Conflicts of interest A. Markham is a contracted employee of Adis/Springer, is responsible for the article content and declares no relevant conflicts of interest.
Additional information about this Adis Drug Review can be found here.
Bayer are developing copanlisib (Aliqopa™) – a pan-class I phosphoinositide 3-kinase (PI3K) inhibitor – as a treatment for various haematological and solid malignancies. The US FDA has granted copanlisib accelerated approval for the treatment of adults with relapsed follicular lymphoma who have received at least two prior treatments based on the results of a phase II trial.
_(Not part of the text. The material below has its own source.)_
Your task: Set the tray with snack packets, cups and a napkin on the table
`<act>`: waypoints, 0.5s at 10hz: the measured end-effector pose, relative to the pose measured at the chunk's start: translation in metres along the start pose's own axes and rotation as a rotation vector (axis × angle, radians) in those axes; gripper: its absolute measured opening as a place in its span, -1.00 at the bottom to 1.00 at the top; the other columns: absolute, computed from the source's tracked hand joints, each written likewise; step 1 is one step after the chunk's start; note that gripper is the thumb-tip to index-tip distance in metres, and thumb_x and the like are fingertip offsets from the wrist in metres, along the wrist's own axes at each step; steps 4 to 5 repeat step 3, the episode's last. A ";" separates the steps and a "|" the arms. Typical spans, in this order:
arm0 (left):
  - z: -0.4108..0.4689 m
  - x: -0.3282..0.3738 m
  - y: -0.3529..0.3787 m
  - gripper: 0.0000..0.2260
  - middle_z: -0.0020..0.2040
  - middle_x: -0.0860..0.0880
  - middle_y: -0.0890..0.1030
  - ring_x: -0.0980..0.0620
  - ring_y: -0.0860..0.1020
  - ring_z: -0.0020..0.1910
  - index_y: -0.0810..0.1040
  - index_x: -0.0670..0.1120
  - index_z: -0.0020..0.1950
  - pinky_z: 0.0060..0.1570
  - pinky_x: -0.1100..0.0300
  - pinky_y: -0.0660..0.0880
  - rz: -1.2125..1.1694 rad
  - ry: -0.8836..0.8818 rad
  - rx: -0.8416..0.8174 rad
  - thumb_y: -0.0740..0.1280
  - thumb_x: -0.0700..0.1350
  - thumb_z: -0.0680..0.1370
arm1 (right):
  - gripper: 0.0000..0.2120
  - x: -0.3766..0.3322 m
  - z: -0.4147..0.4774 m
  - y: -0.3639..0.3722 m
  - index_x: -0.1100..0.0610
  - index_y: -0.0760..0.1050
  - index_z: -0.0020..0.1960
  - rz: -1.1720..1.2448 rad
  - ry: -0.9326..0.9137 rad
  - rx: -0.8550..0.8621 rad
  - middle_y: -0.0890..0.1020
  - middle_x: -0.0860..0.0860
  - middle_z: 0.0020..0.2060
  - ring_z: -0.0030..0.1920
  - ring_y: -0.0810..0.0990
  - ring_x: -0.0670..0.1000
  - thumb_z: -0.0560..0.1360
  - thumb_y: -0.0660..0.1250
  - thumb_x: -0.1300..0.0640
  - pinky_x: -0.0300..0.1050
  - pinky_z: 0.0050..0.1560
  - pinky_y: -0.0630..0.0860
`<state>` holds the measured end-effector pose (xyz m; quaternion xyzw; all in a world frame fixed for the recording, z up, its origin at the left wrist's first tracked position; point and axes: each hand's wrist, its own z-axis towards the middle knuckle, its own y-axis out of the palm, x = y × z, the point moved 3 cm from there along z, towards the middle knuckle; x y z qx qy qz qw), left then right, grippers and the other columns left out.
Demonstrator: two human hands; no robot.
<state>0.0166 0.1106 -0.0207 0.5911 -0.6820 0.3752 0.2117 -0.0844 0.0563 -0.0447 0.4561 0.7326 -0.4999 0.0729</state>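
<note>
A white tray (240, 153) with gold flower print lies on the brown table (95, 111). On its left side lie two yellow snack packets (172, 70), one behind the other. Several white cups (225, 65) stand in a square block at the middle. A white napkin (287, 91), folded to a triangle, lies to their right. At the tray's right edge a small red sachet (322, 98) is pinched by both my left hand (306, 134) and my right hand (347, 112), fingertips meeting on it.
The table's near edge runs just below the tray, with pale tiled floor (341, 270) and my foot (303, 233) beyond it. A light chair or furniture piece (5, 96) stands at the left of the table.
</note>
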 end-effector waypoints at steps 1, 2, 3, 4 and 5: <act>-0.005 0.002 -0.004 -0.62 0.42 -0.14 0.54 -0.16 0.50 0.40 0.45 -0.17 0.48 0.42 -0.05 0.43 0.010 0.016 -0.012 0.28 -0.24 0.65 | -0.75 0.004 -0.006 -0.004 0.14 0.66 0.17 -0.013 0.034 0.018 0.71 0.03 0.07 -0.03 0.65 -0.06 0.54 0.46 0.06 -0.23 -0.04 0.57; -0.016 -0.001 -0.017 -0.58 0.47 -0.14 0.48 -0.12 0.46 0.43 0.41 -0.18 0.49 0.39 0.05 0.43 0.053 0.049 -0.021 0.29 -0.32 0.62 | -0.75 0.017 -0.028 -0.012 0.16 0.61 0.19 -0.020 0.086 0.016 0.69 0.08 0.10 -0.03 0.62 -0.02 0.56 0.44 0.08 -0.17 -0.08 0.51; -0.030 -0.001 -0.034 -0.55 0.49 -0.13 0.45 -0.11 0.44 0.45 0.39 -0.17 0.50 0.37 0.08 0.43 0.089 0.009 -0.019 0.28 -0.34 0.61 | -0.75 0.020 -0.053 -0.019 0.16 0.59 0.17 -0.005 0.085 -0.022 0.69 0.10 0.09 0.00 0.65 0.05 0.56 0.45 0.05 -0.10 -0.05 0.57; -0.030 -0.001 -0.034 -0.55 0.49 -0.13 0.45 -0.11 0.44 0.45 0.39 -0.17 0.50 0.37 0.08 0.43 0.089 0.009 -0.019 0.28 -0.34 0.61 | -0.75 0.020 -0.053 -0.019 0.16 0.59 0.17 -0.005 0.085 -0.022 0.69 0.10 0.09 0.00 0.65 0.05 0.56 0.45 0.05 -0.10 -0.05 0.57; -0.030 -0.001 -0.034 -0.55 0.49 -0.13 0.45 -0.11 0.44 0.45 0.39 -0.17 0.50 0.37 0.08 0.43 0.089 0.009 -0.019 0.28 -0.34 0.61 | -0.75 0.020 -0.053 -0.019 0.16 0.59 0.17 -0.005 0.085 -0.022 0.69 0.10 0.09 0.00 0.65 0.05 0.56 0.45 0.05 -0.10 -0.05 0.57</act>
Phase III trials are underway evaluating copanlisib as treatment for relapsed/refractory diffuse large B-cell lymphoma and in combination with rituximab or rituximab-based chemotherapy or standard immunochemotherapy in patients with relapsed indolent B-cell non-Hodgkin's lymphoma. Phase I/II studies are underway in relapsed or refractory peripheral T-cell or NK/T-cell lymphoma, advanced cholangiocarcinoma, hormone receptor-positive HER2-negative stage I-IV breast cancer, HER2-positive breast cancer and recurrent and/or metastatic head and neck squamous cell carcinomas harbouring a PI3KCA mutation/amplification and/or a PTEN loss. This article summarizes the milestones in the development of copanlisib leading to this first approval for relapsed follicular lymphoma.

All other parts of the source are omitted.